*INSTRUCTIONS FOR THE TASK*. Show all lines from the records below in which the string "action" is present.
------------
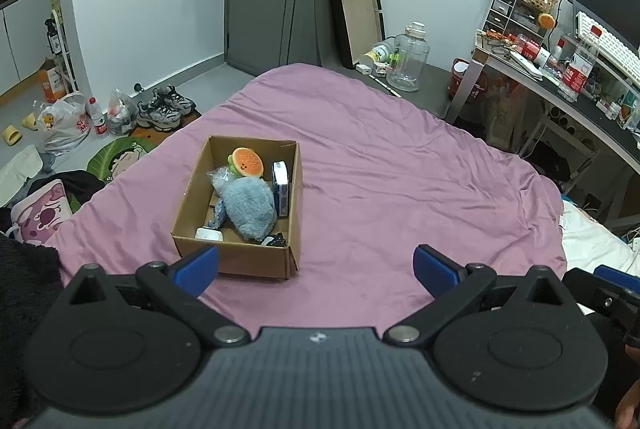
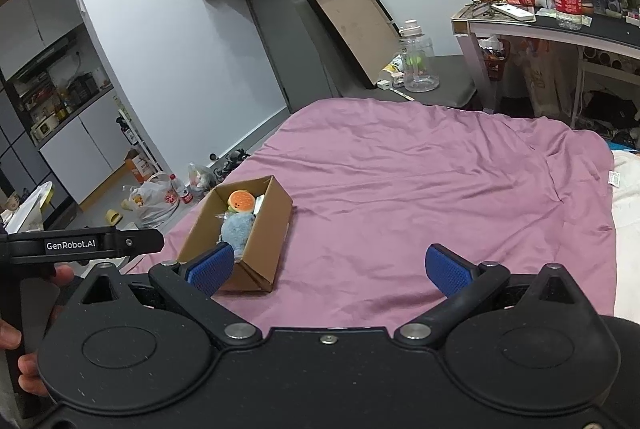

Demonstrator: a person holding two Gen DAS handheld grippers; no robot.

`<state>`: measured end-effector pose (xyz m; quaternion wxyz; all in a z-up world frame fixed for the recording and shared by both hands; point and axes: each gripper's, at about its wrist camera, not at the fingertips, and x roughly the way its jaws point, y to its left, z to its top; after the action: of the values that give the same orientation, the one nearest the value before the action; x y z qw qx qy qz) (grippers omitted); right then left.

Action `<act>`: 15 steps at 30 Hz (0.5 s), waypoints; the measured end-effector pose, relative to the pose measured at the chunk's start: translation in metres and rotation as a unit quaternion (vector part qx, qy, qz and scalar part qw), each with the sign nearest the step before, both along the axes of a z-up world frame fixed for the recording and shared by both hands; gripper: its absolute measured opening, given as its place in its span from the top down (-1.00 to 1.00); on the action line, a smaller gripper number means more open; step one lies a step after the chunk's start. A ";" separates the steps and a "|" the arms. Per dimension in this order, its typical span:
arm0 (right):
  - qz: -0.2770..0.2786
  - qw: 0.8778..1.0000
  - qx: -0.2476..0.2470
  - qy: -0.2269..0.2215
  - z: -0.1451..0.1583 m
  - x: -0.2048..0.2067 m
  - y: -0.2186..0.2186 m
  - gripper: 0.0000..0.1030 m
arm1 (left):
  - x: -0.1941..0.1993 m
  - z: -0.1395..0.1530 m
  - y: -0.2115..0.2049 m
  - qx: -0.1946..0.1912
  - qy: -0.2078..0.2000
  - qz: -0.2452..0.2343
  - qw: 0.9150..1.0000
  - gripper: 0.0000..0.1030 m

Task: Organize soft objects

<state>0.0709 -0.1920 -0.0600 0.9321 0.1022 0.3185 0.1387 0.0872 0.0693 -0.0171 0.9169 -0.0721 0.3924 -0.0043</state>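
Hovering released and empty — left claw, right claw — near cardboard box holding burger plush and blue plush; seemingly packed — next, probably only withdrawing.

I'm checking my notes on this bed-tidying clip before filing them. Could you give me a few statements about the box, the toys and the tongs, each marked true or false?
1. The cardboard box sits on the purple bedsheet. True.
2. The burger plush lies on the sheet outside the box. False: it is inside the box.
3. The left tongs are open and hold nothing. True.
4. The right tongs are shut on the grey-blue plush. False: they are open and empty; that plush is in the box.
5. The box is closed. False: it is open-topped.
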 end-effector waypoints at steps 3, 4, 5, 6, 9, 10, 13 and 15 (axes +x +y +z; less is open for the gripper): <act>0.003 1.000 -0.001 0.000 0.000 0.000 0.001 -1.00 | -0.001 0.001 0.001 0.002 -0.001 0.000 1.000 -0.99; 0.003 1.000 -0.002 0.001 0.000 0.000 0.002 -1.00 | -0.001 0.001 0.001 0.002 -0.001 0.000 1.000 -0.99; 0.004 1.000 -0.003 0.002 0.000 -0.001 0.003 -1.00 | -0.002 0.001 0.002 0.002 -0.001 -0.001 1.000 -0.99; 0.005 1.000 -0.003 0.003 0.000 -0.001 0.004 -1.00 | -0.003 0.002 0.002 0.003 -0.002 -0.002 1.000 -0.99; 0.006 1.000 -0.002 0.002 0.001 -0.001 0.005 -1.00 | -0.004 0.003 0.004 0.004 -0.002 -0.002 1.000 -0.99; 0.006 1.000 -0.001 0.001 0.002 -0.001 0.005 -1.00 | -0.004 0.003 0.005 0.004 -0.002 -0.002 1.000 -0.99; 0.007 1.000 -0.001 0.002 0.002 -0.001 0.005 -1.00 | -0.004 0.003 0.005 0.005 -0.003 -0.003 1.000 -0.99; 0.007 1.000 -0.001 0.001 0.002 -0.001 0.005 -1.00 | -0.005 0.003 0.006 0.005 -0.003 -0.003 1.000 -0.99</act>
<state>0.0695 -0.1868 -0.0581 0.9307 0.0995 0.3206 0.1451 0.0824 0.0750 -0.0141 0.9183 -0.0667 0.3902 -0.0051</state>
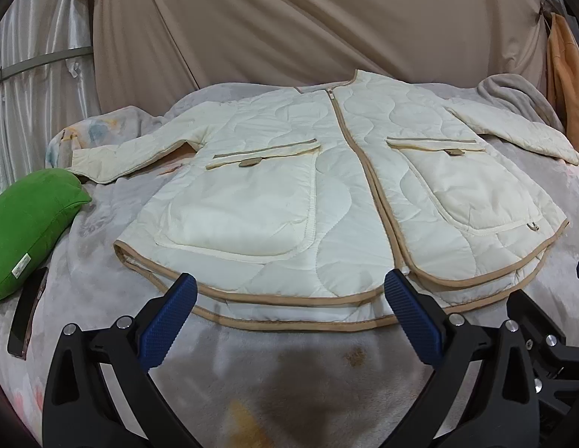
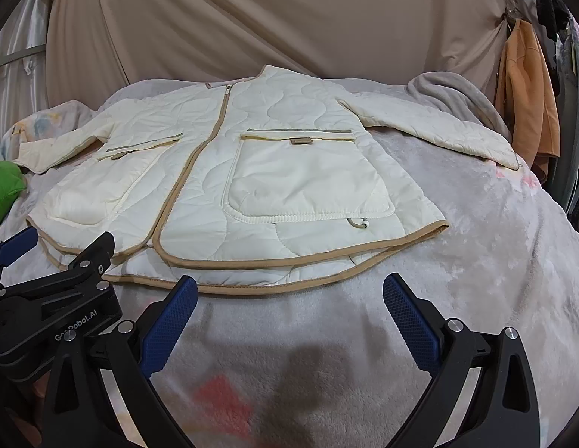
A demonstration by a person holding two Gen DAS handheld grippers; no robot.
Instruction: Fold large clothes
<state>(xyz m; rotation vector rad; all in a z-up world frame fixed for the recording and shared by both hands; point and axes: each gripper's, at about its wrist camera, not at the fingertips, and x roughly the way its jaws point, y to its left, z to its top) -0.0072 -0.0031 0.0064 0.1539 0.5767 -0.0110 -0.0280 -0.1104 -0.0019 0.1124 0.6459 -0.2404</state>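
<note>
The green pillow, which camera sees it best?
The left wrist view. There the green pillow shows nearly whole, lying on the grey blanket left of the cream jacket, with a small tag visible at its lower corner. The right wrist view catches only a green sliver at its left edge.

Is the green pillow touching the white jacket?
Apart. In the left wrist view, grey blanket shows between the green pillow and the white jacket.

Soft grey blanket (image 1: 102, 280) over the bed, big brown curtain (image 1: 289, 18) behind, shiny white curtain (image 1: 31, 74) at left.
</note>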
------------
*EXERCISE RESULT*.
`<state>`: measured end-effector pose (xyz m; quaternion wxyz; all in a z-up world frame fixed for the recording and shared by both hands; point and axes: each gripper's, at about its wrist camera, not at the fingertips, and x roughly the way its jaws point, y to its left, z to its top; after the action: of the values that give the same orientation, the one nearest the value before the action; x y z qw qx qy qz) (grippers omitted); right then left.
Action `<act>`: 15 steps at 30 Hz (0.5 s), waypoints; the measured end-effector pose, relative to the pose measured at the chunk's start: translation in metres and rotation as a unit quaternion (vector part qx, qy, qz and scalar part qw), each with the sign nearest the step before, both along the axes of a z-up world frame fixed for the recording and shared by both hands; gripper: its absolute measured opening, given as its place in its span from the top down (-1.00 to 1.00); on the action line, a smaller gripper number means more open; step one lies a step after the chunk's start. A ";" separates the steps and a "|" the arms. Per dimension in this order, its typical span:

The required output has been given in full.